A Great Cloud of Witnesses: Ancient Stories, Ordinary Saints

 

  1. Our Lady of the Journey: Water

"Our Lady of the Journey" was inspired by a trip to the St. Ines mission while visiting our dear friend Jeff and the Novices of the Franciscan Novitiate community in California. Tucked behind a corner is a tiny statue called " La Pereguina" or "The Pilgrim". The date it was created and artist are unknown, however the community called it 'Our Lady of the journey' It got me thinking about all of the women in the world on a journey. The millions of Refugees fleeing Ukraine because of a senseless war, young women walking miles upon miles for drinking water, Mother's trying to find shelter and a better life for their families. Just as Mary did 2,000 years ago. The gospel imagery of the Mother Hen isn’t used enough. These women are signs of protection, strength, hope and love, and the beauty of Motherhood.

 

The Symbols at the top of the icon, and in most icons of Mary are Greek abbreviation for “ Mary the Mother of God” Instead of painting the entire text, these abbreviations gave the early iconographers a  helpful shorthand for Mary and Jesus.

 

  1. Mary: Love Forever Being Born

An Image depcicting Mary pregnant with Jesus, this icon was inspired by this poem by Sr.
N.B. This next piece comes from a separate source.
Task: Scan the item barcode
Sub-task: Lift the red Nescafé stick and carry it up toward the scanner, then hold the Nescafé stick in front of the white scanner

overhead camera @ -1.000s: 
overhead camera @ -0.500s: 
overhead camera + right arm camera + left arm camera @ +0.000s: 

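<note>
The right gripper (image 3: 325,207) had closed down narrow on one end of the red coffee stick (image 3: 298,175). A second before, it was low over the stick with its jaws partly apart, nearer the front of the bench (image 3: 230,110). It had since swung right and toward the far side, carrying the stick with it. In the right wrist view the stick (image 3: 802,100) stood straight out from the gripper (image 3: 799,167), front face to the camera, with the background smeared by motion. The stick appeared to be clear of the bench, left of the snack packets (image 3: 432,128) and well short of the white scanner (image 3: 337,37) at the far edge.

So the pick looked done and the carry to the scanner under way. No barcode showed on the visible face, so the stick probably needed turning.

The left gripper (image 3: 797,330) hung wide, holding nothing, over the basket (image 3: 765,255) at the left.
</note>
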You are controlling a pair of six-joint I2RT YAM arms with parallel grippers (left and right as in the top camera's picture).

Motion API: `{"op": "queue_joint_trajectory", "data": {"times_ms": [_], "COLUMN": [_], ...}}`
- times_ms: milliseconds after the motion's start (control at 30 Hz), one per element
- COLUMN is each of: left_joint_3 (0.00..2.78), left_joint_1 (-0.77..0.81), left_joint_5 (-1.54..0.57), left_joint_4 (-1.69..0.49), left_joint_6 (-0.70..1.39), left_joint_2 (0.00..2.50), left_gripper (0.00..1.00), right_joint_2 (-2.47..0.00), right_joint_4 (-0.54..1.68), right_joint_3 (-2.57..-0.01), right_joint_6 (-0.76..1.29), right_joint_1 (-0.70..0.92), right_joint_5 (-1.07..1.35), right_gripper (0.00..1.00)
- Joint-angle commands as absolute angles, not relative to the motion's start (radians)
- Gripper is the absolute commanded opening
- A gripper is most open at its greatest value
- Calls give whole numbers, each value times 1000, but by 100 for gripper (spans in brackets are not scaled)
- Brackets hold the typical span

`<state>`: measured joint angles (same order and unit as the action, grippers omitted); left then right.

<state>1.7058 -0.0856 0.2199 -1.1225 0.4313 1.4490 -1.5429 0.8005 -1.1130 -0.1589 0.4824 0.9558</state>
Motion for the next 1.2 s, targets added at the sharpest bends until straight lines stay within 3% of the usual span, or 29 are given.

Ilia Delio shared by our dear friend Br. Jeff Macnab OFM  1 day  before he passed on Christmas Day 2022.

"What do the stars say?

The light that meets our eyes after millions of years summons us to look beyond.

The dark that hovers over us is filled with light.

That underneath the appearance of the stable heavens is the bubbling energy of the universe.

We are forming, forming, forming and nothing can stop us.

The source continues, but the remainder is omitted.